1. U.K.-based noodle chain continues U.S. expansion
Wagamama, a full-service chain from the United Kingdom that specializes in Japanese noodles, curries and ramen, opened its second New York City unit. The space includes individual as well as communal tables, along with an open kitchen. Wagamama now has five U.S. units—two in New York and three in Boston.
2. New food hall, with a cashless twist
The pace of new food hall openings around the country is staggering, and it’s rare to find one that’s doing much by way of innovation. But Chicago’s latest food hall, Forum 55, is shaking up the format with kiosk-based ordering and cashless operation. After choosing a meal from one of the hall’s 10 vendors, diners receive a receipt with a number. The number appears on the screen, or via phone as a text notification, when the order’s ready. The food hall also promises to devote one station to a rotating concept run by women or people of color.
3. Tao Group launches a mammoth seafood outpost
The latest from Tao Group, the multi-clubstaurant operator that often tops Restaurant Business’ list of Top 100 Independent operators, just opened a seafood concept at the Moxy Times Square hotel. Legasea is a 145-seat “seafood brasserie” focused on sustainable fish and seafood, with a raw bar as well as a 20-seat private dining room.
4. Korean braised chicken chain lands in U.S.
BongChu, with some 173 units worldwide, opened its first U.S. unit in Los Angeles.
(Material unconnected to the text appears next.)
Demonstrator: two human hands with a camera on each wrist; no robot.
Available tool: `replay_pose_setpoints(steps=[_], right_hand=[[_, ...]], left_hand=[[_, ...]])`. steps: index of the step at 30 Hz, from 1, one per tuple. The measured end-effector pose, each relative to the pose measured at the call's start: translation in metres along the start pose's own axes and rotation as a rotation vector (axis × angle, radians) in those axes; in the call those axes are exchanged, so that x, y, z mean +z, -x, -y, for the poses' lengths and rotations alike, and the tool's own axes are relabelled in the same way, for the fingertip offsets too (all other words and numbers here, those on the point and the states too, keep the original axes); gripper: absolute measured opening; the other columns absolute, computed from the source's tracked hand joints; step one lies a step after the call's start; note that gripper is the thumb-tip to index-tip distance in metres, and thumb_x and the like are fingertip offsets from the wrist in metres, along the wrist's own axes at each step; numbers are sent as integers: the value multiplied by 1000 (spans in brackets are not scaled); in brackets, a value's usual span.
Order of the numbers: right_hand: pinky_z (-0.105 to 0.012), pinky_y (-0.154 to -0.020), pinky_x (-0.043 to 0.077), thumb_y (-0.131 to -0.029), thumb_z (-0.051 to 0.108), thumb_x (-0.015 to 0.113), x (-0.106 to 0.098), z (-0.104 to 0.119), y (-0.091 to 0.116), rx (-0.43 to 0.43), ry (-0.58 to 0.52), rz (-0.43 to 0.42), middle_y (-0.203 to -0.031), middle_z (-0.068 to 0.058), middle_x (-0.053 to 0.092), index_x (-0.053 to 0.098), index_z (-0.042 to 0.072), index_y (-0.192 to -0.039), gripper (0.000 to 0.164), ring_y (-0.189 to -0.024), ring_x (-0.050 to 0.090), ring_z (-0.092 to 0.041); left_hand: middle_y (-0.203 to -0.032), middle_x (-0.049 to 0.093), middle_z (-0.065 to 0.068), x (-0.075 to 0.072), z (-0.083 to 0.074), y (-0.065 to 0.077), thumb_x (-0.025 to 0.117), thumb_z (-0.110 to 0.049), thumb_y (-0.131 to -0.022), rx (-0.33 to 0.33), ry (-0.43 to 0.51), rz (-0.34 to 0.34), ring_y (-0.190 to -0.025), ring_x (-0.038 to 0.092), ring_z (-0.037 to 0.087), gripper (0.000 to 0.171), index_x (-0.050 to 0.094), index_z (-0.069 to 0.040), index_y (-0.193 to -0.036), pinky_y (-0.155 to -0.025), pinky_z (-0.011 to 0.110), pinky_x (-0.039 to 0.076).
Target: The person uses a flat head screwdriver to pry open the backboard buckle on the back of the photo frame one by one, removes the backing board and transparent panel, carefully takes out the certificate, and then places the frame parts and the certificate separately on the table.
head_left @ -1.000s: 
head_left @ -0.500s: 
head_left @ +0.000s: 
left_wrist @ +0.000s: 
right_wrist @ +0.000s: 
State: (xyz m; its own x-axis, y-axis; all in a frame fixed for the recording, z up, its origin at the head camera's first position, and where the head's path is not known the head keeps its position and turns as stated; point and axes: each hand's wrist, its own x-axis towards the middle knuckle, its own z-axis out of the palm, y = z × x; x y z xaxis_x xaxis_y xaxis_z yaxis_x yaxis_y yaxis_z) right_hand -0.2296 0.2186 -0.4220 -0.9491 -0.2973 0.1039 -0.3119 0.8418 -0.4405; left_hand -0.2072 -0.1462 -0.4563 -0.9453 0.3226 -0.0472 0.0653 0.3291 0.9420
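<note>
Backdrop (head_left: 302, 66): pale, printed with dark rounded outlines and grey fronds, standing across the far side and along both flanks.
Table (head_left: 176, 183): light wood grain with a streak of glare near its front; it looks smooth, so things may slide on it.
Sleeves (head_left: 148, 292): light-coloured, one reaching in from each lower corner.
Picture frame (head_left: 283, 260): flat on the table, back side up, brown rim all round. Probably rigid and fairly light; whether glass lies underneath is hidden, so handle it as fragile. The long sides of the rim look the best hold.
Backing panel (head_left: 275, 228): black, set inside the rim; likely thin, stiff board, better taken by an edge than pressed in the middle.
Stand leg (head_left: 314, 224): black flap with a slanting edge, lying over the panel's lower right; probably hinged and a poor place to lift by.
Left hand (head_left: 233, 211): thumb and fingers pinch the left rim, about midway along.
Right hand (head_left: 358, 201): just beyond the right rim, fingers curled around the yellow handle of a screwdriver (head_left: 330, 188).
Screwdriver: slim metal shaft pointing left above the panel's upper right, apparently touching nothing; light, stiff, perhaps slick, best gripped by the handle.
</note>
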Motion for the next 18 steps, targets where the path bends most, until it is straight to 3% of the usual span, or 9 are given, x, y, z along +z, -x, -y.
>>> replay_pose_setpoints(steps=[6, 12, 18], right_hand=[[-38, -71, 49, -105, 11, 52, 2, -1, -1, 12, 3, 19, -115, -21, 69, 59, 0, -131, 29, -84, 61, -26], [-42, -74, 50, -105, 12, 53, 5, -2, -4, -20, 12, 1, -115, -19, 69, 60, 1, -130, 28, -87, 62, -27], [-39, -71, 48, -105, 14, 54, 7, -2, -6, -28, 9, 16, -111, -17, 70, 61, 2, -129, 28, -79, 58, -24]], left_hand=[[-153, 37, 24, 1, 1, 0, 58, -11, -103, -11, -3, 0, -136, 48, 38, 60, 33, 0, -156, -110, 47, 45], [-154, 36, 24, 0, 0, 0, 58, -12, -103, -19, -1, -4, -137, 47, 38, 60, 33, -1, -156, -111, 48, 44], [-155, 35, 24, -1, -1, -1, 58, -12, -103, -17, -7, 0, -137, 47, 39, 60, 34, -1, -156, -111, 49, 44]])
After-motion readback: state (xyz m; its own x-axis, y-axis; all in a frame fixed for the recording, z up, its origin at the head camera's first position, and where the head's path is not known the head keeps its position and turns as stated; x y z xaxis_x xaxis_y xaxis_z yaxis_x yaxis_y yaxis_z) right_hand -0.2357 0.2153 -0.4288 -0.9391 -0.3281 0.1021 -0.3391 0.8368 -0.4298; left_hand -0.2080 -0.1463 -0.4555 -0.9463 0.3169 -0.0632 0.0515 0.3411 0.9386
The brand is known for soy sauce-braised chicken, in varying spice levels, as well as rice, glass noodles and kimchi. Food is served in large portions meant for sharing.
5. Creole comfort food from growing restaurant group
Blue plate specials like Bacon-Wrapped Hamburger Steak and White Beans and Catfish, as well as po’boys and fried chicken salad, make up the menu at The Mason Jar, a new family-dining restaurant in New Orleans from the Creole Cuisine Restaurant Concepts group. The group operates nearly 20 concepts, from upscale to casual.
6. New tavern blends cereal + dessert + alcohol + games
Operators continue to find ways to play up cereal’s nostalgia factor outside of breakfast. Such is the theme of Milk Tavern Dessert Lounge, a 3,000-square-foot bar in Los Angeles that menus 18 types of cereal along with boozy ice creams, cereal soft serve and beer floats. Diners can enjoy their Instagrammable treats while playing pingpong, video games or bean bag toss.